Tra i tanti commenti che si affollano sul voto nelle città scelgo di partire da quello di Ilvo Diamanti, che ha parlato di «tripolarismo imperfetto» , di forze politiche tutte piuttosto sradicate dal territorio (compresi i 5 stelle, almeno per ora), di un cambiamento «appena cominciato».

Se guardiamo alle grandi città italiane i casi di Roma, Napoli, Torino, Milano, Bologna parlano linguaggi molto diversi, e sul piano generale colpisce che nella maggioranza dei casi le vecchie amministrazioni siano state comunque sostituite, quale che fosse il loro colore.

L’affermazione eclatante delle candidate grilline a Roma e Torino può far pensare a una conferma della montante marea di protesta e populista.

Eppure il profilo e l’immagine di queste due donne suggerisce per il loro successo anche qualcosa di diverso : al fattore femminile si aggiunge un’idea di garbo e di concretezza che in parte spiega – insieme alla spinta contro il Pd di Renzi – la crescita per loro di voti di destra e moderati.

Ma più che una analisi del voto vorrei formulare qui un auspicio, forse del tutto illusorio: che le scelte delle (poche) persone che hanno votato per cambiare, e immagino aspettandosi migliori politiche di governo locale e nazionale, sommate al messaggio delle molte che al voto hanno rinunciato esprimendo una generale sfiducia, inducano chi fa politica a lasciare al più presto da parte le facili formule populiste.

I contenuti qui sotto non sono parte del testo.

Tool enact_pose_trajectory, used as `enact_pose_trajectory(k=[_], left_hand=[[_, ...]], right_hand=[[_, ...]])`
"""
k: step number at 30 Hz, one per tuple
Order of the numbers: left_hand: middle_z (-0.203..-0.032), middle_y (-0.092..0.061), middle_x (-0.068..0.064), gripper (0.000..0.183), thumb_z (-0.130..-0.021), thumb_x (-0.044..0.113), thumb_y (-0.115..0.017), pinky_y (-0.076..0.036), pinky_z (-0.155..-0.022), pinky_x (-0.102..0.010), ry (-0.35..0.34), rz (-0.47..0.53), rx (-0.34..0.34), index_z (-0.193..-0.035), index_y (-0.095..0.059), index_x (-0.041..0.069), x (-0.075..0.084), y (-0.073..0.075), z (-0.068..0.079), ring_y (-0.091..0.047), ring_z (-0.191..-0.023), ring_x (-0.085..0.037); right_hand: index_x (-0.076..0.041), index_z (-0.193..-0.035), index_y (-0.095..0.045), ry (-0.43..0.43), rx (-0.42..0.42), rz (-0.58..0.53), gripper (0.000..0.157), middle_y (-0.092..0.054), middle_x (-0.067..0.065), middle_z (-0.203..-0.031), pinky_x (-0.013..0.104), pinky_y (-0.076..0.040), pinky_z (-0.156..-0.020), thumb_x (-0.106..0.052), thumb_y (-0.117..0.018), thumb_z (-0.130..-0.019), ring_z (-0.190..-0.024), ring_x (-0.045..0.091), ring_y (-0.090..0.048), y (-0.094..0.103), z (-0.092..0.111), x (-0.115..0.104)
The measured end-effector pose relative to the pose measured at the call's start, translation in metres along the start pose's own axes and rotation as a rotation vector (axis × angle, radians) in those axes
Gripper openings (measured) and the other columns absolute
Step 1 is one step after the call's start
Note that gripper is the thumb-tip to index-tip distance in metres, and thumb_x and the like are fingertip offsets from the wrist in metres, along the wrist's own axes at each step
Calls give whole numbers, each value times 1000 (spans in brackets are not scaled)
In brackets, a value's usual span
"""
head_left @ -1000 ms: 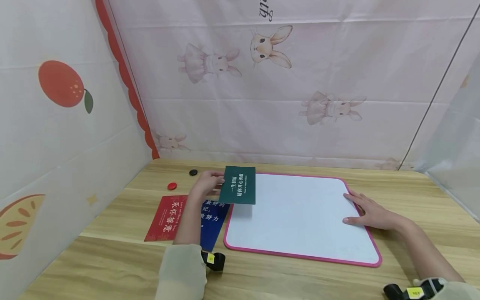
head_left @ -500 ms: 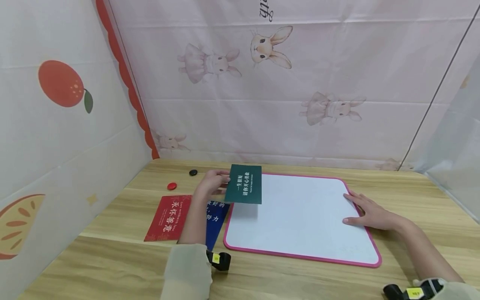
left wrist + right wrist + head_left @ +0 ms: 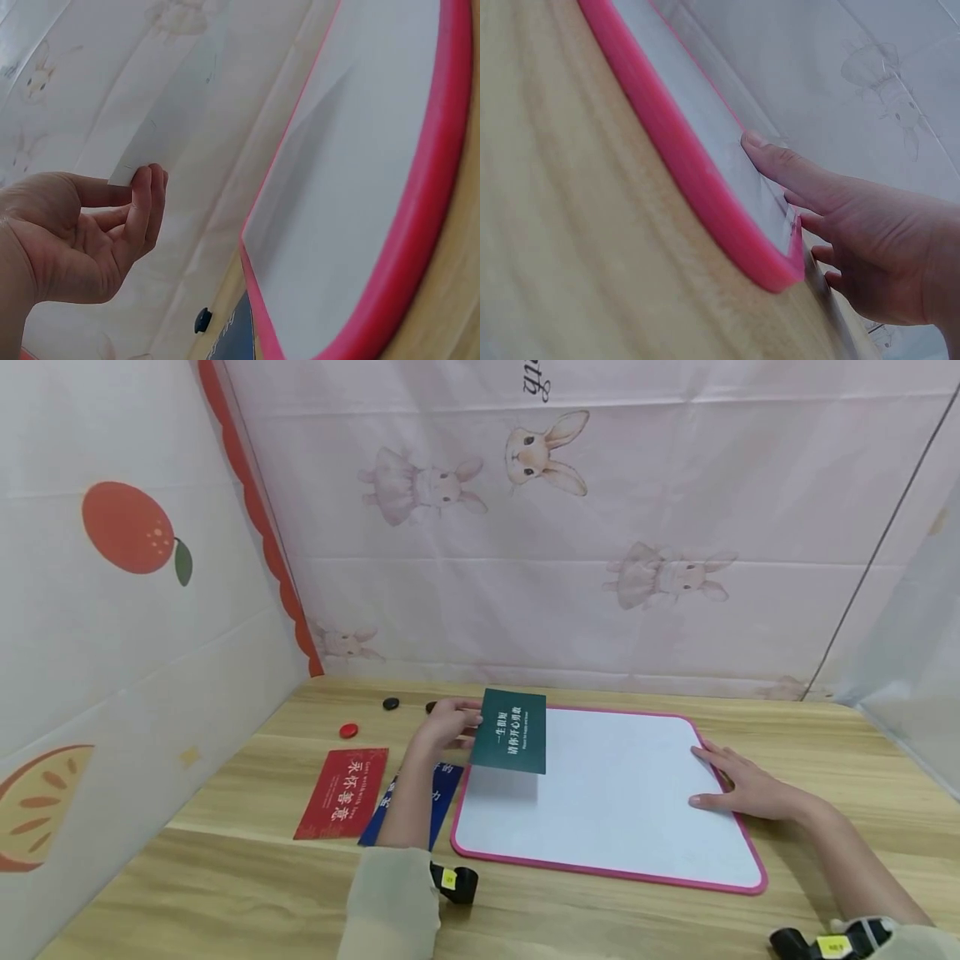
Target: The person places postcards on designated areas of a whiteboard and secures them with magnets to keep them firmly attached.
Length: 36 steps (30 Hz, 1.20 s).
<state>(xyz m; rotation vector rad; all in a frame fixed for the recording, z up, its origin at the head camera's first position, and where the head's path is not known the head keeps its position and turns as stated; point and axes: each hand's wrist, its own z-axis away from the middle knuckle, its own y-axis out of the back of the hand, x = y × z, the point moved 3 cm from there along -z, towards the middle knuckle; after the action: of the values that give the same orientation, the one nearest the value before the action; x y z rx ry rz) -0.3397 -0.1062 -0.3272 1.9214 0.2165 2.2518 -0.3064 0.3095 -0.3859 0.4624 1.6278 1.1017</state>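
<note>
Green card (image 3: 513, 742) (flat, rectangular) pinched by left hand (image 3: 447, 725), right hand (image 3: 742, 785) flat on pink-rimmed whiteboard (image 3: 637, 793)

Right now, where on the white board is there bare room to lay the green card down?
The pink-rimmed white board is bare across its middle, between the dark green card pinched by the left hand and the right hand resting on its right edge. Left of it is crowded: blue card, red card.
</note>
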Motion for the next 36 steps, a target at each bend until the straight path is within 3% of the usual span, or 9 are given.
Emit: enact_pose_trajectory(k=[6,21,36], left_hand=[[-101,-60,-13,31,-92,3,-52,-50,-73,-36,-2,4,-13,-122,-54,2,-2,-2,1,-58,-84,-23],[-97,-60,-14,30,-91,4,-53,-52,-69,-31,6,-41,-26,-122,-54,1,-5,-11,1,-59,-81,-24],[-94,-62,-12,33,-89,2,-56,-50,-71,-35,41,-112,-32,-121,-54,0,-13,-16,-6,-61,-76,-22]], right_hand=[[3,-141,-26,0,-4,4,85,-10,30,-144,73,-7,-89,-37,-68,-78,-127,53,-3,-1,0,1],[2,-141,-26,-4,-1,-4,85,-10,30,-145,73,-7,-89,-36,-68,-78,-127,53,-2,-2,4,3],[3,-141,-26,-6,-6,-7,85,-10,31,-144,74,-7,-89,-36,-68,-78,-127,53,-2,0,3,0]])
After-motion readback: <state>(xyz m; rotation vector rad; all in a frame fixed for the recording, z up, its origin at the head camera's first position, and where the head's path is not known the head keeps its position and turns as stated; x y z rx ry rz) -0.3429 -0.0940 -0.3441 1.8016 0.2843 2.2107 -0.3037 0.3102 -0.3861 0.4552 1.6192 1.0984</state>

Intendendo con questo termine abbastanza inflazionato la tendenza a raccogliere quelli che appaiono come i sentimenti e le pulsioni più radicate nel popolo , specialmente quando si manifestano in modo negativo, aggressivo, magari indirizzate più contro la «casta» dei politici e le «invasioni» dello straniero che contro i veri detentori dei poteri che condizionano le nostre vite.

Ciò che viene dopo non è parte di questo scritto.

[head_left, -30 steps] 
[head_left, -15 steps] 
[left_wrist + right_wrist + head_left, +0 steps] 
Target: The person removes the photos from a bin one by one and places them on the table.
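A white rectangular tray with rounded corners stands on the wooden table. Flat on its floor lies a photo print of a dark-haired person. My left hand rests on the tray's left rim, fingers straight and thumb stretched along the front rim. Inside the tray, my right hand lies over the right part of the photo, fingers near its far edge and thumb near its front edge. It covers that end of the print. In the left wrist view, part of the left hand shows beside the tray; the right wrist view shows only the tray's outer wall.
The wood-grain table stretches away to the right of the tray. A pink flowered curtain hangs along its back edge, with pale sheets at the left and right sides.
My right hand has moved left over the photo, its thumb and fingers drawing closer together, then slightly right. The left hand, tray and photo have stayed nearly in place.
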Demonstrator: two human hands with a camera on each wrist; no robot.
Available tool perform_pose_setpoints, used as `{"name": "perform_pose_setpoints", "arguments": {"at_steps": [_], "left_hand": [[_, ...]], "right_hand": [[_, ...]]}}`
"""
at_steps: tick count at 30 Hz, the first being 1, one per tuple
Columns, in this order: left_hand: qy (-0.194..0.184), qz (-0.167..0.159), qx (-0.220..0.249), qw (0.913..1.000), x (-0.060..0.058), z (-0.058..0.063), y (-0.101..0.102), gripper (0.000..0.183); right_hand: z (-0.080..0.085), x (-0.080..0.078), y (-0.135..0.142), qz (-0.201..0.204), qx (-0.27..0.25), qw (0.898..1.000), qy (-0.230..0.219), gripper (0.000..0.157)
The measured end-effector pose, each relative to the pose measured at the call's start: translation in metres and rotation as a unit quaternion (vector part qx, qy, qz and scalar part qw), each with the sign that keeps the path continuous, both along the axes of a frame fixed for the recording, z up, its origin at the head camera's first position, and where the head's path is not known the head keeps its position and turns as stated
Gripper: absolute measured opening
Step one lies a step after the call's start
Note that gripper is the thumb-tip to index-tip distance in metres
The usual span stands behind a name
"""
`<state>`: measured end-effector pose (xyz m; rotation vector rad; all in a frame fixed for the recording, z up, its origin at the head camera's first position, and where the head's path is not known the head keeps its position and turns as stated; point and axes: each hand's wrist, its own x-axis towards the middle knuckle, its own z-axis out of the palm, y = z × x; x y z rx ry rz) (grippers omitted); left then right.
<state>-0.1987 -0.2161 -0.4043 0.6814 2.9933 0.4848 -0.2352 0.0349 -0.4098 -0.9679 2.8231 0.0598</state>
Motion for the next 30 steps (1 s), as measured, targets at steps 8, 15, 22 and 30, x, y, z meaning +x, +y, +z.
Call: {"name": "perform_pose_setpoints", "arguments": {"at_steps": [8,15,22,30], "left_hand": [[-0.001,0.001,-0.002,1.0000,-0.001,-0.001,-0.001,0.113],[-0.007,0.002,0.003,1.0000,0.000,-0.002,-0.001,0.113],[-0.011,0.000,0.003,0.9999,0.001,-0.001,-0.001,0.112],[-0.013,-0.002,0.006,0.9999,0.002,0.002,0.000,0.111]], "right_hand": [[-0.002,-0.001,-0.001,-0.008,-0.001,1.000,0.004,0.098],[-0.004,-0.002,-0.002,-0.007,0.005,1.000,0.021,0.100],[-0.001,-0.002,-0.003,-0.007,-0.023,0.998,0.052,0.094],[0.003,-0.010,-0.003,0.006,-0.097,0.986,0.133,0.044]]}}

Lo dico soprattutto pensando a molti amici di sinistra, che forse attratti dalle brillanti teorie di un Laclau sulla ragione populista, vedono in una declinazione a sinistra di questi linguaggi la possibile via di uscita dall’ impasse descritta da un lato dal «renzismo», dall’altro dai risultati assai deludenti delle liste che si sono presentate in esplicita e dura contrapposizione al Pd.

Ma la cosa riguarda prima di tutto proprio Renzi e il Pd. Apprenderanno la lezione del voto? Un articolo e un titolo sul Corriere della sera di ieri sembrava resocontare la volontà di perseverare nell’errore: «Ho rottamato troppo poco», «devo mettere da parte la vecchia guardia» ecc.

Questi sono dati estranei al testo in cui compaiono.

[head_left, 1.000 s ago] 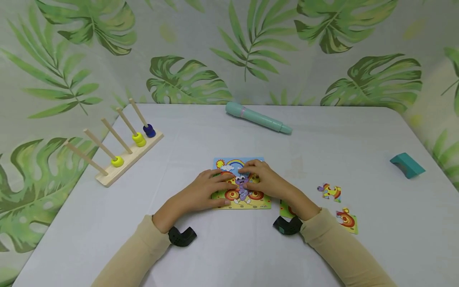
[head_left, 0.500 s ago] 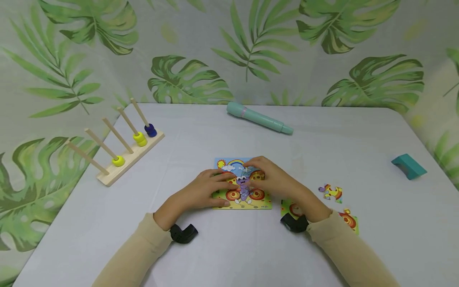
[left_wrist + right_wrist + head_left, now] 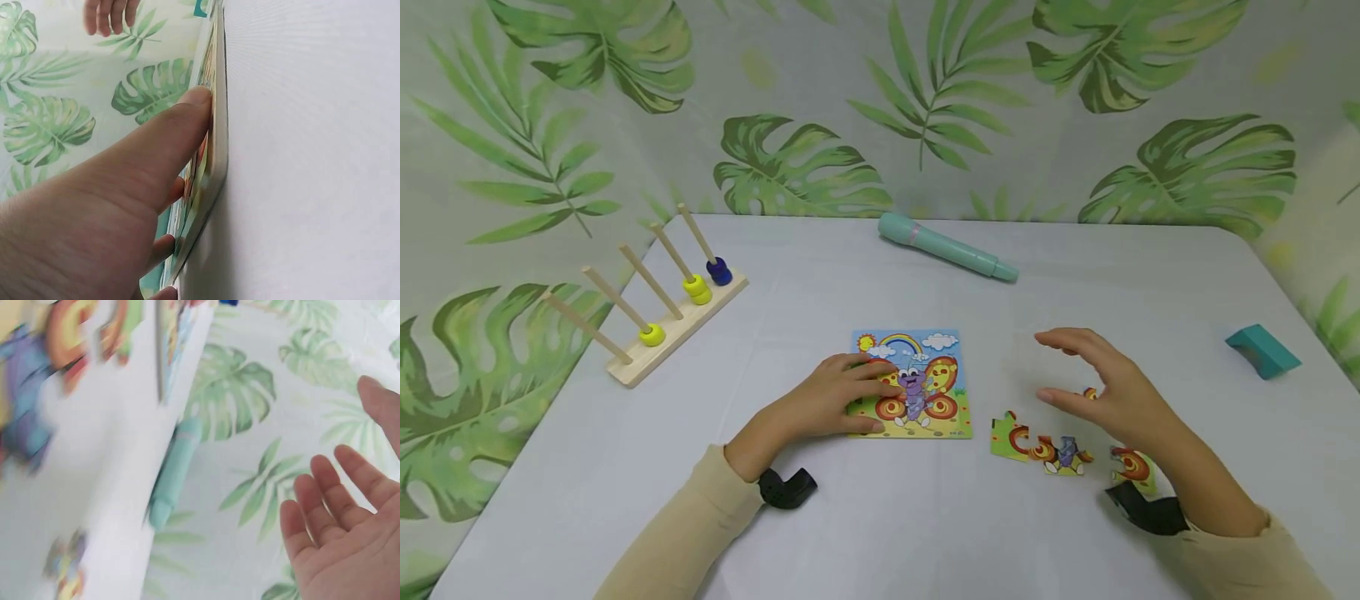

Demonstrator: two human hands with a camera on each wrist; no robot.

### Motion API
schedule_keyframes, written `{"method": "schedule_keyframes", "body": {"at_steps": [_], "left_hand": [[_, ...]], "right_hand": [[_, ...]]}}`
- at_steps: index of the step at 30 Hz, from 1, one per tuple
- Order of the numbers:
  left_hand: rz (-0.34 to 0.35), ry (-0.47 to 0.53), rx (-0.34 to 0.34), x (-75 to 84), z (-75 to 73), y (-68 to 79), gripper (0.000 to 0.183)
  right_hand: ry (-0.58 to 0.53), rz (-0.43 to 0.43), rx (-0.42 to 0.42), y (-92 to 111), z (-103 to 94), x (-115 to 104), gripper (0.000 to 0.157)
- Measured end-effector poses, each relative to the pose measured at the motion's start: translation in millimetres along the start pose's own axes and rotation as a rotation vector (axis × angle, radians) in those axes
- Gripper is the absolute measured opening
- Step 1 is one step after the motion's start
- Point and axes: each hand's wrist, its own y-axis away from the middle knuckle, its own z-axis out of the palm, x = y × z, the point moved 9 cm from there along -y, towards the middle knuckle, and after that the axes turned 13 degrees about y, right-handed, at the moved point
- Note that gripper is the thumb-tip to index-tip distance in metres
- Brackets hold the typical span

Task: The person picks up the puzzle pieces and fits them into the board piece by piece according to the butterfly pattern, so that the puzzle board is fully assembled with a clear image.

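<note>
A puzzle board point(image 3: 936, 379) with a whole butterfly picture lies flat on the table in the head view. My left hand point(image 3: 823, 398) rests on its left side, fingers spread over the picture. In the left wrist view the thumb point(image 3: 187, 115) touches the face of the board near its edge. To the right, my right hand point(image 3: 1123, 400) hovers with thumb and fingers apart and nothing between them. Below it are loose jigsaw pieces: a green-and-red corner piece point(image 3: 1009, 437), a piece with purple butterfly body point(image 3: 1066, 455) and a red-swirl piece point(image 3: 1135, 467). Another is mostly hidden behind the hand.
A wooden peg stand point(image 3: 681, 329) with yellow and blue beads stands at the left. At the back lies a mint-green toy microphone-like stick point(image 3: 947, 247). A teal arch block point(image 3: 1262, 350) sits near the right edge. A leaf-print cloth hangs behind the table.
My right hand has left the board and moved right, over the loose pieces, uncovering the picture's right side. The left hand stays on the board.
</note>
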Motion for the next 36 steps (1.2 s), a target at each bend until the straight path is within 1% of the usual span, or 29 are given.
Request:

C’era sicuramente un popolo nel Pd stufo della «vecchia guardia» che non vinceva mai e diceva sempre meno «cose di sinistra», Renzi ne ha raccolto il consenso col suo discorso populista. Ma quella spinta propulsiva è già esaurita, almeno dal voto delle regionali.

Dichiarazioni successive del premier sembrano correggere un po’ il tiro: ha riconosciuto nella vittoria dei 5 stelle la richiesta di cambiamento piuttosto che la sola protesta, ha detto di volere una discussione vera nel suo partito, e persino che il Pd deve «aprirsi al nuovo» ma «senza scadere nel nuovismo». Vedremo.

Infine il voto carica ai miei occhi di responsabilità anche tutti coloro che annunciano il No al referendum costituzionale. La possibilità di sconfiggere per questa via il presidente del consiglio e il suo governo appare sempre più consistente. Ma è lecito chiedersi per quale prospettiva si combatte questa battaglia? Sia sul piano concreto delle riforme istituzionali, sia su quello del governo e del sistema politico?

O basta dire, un po’ populisticamente, che si vuole sventare la svolta autoritaria del dittatore di turno?